Count the lines in the records below that contain the word "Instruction", and reply with only that number.

DATASET EXTRACT>
○ ○ ○ ○ ○ ○ ○

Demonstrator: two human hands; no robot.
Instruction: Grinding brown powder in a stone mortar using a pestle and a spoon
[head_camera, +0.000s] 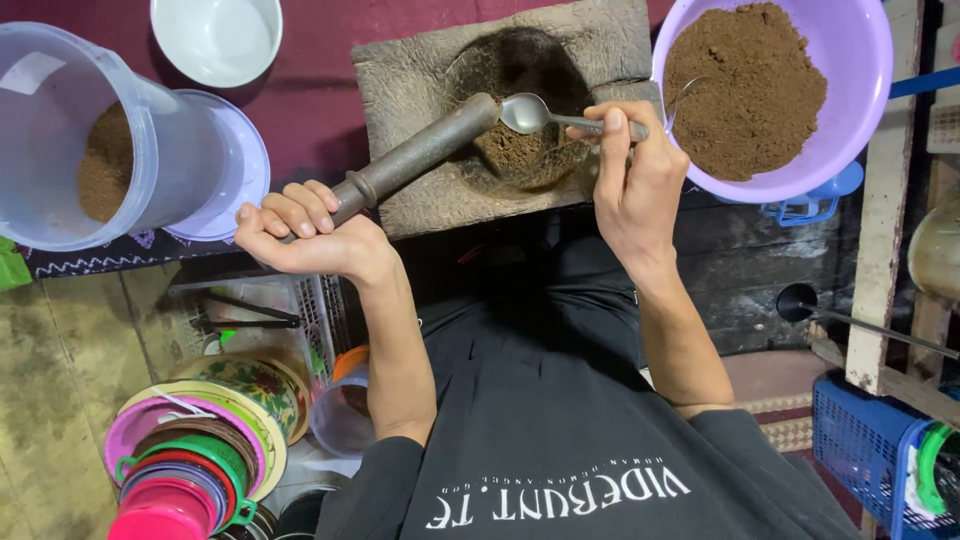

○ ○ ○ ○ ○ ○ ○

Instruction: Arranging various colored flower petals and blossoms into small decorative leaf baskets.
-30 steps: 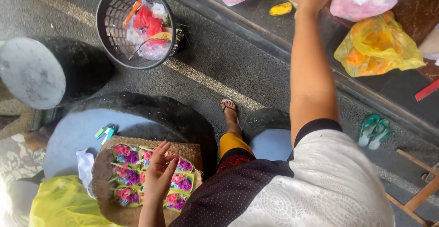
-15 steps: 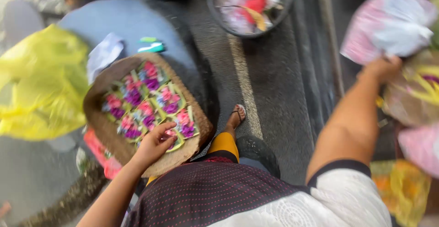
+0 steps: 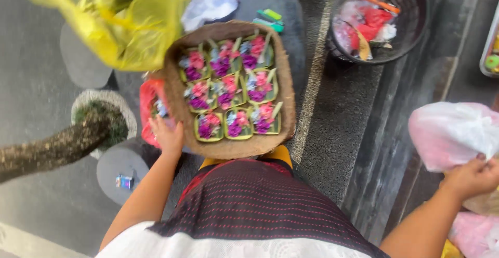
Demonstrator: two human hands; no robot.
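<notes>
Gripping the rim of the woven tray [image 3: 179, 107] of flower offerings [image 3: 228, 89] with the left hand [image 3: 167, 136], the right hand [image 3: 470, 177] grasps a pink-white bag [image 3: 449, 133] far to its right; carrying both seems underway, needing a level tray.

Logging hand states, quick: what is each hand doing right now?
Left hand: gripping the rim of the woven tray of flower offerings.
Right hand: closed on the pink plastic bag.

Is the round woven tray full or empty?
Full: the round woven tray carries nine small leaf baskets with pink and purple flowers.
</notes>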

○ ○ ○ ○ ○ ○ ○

RESPONSE TO THIS TASK> 2